■ **THE PROBLEM**:
Where the material below has a line containing "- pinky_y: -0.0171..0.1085", start repeating exactly, and keep going through the line containing "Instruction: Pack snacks", with no other lines.

————

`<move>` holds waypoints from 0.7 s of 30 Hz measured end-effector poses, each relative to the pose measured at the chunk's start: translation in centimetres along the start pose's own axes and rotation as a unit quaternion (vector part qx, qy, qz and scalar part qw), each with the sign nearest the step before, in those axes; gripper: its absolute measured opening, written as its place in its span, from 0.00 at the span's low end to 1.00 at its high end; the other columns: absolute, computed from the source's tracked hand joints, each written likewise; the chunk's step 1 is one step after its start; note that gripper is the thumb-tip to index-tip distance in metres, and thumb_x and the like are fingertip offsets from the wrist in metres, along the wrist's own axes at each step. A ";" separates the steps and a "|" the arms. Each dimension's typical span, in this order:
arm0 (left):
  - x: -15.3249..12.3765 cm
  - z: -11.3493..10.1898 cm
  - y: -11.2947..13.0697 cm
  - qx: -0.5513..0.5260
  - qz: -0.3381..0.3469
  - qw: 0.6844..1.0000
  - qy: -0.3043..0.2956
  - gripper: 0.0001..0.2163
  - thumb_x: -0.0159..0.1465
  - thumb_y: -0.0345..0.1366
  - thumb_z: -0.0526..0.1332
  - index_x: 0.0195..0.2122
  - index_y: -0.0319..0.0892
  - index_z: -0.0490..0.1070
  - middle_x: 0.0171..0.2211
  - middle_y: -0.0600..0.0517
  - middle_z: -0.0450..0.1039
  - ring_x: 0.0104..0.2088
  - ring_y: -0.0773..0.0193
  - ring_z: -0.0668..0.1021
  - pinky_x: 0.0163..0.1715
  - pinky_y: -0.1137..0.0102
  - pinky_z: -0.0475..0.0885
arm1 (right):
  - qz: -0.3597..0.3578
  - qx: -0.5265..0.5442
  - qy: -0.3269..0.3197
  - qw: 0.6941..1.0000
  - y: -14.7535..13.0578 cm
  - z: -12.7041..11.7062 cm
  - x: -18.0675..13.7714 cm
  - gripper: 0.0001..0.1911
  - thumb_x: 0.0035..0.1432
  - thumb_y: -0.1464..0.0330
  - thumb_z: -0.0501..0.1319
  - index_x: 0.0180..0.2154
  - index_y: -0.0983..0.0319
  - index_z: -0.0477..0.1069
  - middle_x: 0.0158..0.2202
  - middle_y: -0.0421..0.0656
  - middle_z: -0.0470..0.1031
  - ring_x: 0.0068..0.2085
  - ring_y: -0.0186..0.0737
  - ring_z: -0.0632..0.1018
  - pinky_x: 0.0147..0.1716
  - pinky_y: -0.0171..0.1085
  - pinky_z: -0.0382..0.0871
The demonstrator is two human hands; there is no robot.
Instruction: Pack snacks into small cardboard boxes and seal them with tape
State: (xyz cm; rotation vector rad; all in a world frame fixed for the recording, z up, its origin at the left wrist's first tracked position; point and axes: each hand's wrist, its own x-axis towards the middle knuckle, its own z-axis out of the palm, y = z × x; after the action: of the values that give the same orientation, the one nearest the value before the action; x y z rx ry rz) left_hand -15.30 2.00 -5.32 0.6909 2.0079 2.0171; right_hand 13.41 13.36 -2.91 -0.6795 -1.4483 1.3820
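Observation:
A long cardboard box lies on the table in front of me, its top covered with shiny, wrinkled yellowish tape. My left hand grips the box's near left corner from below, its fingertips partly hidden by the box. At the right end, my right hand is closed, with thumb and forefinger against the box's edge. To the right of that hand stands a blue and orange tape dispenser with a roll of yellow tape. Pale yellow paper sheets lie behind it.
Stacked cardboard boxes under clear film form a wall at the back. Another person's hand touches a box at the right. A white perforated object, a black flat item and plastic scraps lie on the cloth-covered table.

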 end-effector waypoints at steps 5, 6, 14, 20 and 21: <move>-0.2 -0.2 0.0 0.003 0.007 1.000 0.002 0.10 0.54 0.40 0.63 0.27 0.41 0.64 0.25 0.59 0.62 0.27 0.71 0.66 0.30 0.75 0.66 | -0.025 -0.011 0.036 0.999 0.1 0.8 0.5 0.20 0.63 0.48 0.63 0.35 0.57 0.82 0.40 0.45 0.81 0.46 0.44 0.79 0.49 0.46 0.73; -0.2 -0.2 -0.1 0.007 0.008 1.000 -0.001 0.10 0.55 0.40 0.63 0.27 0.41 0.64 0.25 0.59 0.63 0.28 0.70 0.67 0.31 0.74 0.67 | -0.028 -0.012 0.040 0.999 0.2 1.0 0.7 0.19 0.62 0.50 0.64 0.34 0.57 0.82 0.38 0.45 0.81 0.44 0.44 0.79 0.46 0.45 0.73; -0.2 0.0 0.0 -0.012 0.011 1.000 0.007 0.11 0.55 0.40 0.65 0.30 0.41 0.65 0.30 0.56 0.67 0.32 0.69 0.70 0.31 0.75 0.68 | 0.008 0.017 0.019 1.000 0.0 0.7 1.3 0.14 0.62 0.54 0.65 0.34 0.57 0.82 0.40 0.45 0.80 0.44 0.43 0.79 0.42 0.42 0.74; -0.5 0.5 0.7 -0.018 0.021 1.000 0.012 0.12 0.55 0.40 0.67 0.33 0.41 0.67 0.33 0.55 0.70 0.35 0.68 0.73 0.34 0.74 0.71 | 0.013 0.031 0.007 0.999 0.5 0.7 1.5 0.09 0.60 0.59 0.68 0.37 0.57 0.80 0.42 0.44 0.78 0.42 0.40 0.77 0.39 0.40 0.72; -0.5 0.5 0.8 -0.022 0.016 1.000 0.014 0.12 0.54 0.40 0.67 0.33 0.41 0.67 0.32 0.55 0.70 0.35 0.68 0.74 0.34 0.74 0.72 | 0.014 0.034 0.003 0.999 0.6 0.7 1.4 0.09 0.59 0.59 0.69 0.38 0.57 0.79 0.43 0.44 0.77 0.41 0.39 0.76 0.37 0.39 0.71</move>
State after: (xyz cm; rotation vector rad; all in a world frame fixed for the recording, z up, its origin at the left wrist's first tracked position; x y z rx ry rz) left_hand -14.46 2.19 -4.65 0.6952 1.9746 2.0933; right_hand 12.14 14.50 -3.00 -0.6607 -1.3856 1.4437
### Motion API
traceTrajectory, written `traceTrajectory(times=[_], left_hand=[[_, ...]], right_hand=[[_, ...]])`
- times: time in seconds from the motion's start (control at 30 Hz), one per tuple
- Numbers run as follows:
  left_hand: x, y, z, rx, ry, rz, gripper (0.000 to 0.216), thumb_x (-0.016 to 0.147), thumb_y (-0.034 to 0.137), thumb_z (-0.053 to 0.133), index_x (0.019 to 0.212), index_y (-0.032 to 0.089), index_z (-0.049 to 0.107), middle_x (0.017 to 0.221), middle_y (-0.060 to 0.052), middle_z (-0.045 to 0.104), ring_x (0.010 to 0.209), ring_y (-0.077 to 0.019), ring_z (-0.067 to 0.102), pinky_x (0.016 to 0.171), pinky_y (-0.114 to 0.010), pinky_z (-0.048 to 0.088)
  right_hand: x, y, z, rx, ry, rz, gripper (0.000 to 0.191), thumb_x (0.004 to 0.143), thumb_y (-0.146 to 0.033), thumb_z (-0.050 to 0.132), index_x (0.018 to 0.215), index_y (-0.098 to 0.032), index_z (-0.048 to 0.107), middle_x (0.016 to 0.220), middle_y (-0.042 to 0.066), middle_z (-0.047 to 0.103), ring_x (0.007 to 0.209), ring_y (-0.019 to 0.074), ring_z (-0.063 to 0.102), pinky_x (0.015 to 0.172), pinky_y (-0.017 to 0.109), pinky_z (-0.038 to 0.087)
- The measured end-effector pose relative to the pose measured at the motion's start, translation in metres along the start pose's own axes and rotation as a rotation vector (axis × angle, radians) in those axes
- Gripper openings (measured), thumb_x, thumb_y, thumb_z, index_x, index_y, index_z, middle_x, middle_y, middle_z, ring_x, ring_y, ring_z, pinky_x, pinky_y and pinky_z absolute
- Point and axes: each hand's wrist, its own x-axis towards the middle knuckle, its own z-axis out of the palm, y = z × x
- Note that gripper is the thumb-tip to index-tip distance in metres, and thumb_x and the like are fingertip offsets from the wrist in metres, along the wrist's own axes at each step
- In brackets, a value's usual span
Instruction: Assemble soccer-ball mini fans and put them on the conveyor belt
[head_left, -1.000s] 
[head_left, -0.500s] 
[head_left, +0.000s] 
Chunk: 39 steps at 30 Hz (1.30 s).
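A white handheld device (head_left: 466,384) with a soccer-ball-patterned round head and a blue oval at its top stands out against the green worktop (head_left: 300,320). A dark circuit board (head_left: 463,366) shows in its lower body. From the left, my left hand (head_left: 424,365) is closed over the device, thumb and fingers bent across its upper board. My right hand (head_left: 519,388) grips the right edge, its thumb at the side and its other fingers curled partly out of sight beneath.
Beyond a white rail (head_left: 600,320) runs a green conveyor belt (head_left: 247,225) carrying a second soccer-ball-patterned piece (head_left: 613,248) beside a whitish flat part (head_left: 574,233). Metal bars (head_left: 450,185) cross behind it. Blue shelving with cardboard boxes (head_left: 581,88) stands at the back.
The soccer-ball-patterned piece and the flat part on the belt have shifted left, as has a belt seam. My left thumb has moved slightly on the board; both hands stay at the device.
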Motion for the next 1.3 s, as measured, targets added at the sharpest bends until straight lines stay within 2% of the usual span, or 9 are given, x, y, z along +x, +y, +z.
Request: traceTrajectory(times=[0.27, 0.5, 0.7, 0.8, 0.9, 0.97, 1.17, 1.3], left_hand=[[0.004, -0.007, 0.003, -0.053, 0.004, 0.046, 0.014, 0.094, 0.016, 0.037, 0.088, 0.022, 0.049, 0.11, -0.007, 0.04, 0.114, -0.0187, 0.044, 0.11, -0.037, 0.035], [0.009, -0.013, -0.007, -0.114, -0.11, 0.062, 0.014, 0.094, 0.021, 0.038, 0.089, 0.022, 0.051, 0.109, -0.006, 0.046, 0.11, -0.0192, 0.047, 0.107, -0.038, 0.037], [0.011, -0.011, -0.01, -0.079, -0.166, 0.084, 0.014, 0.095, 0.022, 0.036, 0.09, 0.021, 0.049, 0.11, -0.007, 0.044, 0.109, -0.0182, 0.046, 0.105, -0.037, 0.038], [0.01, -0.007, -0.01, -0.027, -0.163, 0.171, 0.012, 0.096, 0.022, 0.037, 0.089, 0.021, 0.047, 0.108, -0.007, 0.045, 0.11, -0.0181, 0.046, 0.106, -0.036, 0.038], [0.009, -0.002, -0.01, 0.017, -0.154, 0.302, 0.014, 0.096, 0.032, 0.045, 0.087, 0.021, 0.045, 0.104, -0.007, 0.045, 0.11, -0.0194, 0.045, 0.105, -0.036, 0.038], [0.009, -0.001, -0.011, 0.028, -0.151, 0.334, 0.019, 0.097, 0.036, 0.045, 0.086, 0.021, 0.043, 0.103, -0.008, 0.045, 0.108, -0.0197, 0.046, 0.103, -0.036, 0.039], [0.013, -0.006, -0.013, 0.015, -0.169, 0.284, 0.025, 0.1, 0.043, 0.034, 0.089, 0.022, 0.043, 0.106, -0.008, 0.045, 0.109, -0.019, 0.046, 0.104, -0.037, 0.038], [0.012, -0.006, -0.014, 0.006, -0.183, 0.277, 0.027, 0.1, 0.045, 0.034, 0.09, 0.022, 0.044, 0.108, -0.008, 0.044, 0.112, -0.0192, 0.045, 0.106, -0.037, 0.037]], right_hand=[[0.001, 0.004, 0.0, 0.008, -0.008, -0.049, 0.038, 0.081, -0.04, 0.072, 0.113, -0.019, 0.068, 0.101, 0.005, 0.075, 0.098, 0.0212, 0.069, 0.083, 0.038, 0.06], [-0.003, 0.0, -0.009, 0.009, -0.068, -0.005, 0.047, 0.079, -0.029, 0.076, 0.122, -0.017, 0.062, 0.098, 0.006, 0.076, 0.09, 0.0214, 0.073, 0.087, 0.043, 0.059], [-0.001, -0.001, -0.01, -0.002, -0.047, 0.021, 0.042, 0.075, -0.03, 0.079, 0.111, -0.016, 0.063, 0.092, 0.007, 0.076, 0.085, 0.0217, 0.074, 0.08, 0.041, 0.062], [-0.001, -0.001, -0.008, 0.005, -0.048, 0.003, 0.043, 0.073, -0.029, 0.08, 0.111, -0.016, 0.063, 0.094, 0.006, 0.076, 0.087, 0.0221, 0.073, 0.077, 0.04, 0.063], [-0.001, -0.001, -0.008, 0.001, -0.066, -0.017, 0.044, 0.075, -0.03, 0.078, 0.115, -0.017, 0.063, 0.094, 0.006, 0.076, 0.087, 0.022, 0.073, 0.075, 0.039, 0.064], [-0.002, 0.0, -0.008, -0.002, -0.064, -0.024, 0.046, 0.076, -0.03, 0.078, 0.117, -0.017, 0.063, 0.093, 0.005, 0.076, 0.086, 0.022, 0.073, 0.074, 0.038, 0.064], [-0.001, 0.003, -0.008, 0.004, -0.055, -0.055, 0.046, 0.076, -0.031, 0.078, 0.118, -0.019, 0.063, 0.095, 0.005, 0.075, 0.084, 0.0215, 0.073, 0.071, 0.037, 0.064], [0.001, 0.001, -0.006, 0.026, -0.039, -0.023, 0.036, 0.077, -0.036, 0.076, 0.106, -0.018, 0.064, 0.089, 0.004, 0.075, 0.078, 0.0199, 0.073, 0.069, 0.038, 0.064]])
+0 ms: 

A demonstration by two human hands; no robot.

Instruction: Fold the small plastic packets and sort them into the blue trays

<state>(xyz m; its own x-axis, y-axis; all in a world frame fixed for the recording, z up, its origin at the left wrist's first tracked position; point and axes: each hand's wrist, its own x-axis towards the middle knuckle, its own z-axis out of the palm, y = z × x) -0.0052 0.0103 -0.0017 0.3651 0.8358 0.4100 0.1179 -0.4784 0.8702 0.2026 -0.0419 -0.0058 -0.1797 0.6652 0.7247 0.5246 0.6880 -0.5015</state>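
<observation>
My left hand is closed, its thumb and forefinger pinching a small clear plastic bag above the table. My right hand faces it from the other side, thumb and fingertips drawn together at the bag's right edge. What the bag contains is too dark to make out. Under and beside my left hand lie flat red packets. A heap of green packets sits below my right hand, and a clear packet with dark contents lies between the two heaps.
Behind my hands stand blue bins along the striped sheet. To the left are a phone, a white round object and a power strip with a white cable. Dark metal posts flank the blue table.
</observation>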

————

■ **WRITTEN REPLY**:
  - pinky_y: -0.0171..0.1085
  - pinky_z: -0.0382..0.0871
The demonstrator is two human hands; there is no robot.
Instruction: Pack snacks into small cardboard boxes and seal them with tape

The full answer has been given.